Difficoltà per le aziende ticinesi
I dati parlano chiaro. Si va incontro a una mancanza di manodopera. Uno studioCollegamento esterno di Edoardo Slerca, ricercatore della Scuola universitaria professionale della Svizzera italiana, pubblicato dall’Ufficio di statistica del Canton Ticino, riferisce che entro i prossimi 9-10 anni 13’500 frontalieri andranno in pensione. Nello stesso arco temporale, altri 10’000 frontalieri potrebbero uscire volontariamente dal mercato del lavoro ticinese perché, come detto, lavorare in Ticino diventa meno attrattivo e la tassazione concorrente disincentiva molti candidati frontalieri.
“Il problema dell’accordo è che colpisce il tessuto economico ticinese”.
Daniela Bührig, vicedirettrice dell’Associazione Industrie Ticinesi (AITI)
“Il problema dell’accordo fiscale – dice ancora Bührig – è che colpisce il tessuto economico ticinese. Se le aziende non riusciranno a trovare nuova forza lavoro, potrebbero decidere di chiudere o delocalizzare.

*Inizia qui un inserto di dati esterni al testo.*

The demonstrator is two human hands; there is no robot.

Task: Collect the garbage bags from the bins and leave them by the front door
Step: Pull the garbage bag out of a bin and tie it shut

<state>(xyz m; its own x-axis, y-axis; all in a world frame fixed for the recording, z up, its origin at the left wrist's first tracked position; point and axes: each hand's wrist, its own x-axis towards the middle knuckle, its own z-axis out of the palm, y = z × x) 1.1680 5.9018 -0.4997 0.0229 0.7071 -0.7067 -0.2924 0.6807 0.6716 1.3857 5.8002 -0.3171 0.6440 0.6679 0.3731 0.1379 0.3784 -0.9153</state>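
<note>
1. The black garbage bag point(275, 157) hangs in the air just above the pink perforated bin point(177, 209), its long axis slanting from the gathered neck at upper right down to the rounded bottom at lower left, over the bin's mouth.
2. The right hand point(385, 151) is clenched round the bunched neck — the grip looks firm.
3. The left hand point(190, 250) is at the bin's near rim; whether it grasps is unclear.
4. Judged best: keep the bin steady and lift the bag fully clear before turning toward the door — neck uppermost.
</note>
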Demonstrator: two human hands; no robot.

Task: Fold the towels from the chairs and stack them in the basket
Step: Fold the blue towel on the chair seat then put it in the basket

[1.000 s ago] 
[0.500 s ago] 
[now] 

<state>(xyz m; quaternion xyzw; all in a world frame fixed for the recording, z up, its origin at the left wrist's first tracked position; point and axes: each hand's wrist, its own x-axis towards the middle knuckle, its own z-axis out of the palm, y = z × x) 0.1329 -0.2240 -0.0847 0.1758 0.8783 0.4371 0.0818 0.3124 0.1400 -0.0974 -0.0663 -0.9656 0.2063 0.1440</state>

A quel punto, i riflessi saranno negativi per tutti”.
L’Italia cambie le regole del gioco
Da ultimo, ma non meno importante, l’Italia sta cambiando alcune regole ad accordo concluso. “Abbiamo preso atto – risponde Quattrini – e seguiamo con attenzione le varie misure che l’Italia sta attualmente introducendo a livello di legge per frenare l’esodo della manodopera qualificata dai suoi territori di confine, quali la tassa sanitaria e lo stesso premio di frontiera, misure attualmente in fase di valutazione a livello federale”.
A conti fatti il Ticino mantiene per il momento la sua attrattività per la manodopera con qualifiche medio basse. “In certi settori specifici ad alto valore aggiunto – conclude Andrea Puglia dell’OCST – l’attrattività invece diminuisce perché si tratta di settori – penso ad esempio a tutto il mondo del digitale, dei servizi alle imprese – dove in Italia le retribuzioni non sono male e soprattutto le tutele per i lavoratori sono maggiori”.
“Pensiamo – conclude Francesco Quattrini – che un’analisi più puntuale in merito potrà essere fatta dopo un congruo periodo di tempo, considerato che l’accordo è in applicazione dal 1° gennaio e applicato retroattivamente solo dalla scorsa estate. In questo senso si segnala la volontà condivisa del Cantone Ticino e di Regione Lombardia di monitorarne attivamente gli effetti sul mercato del lavoro”.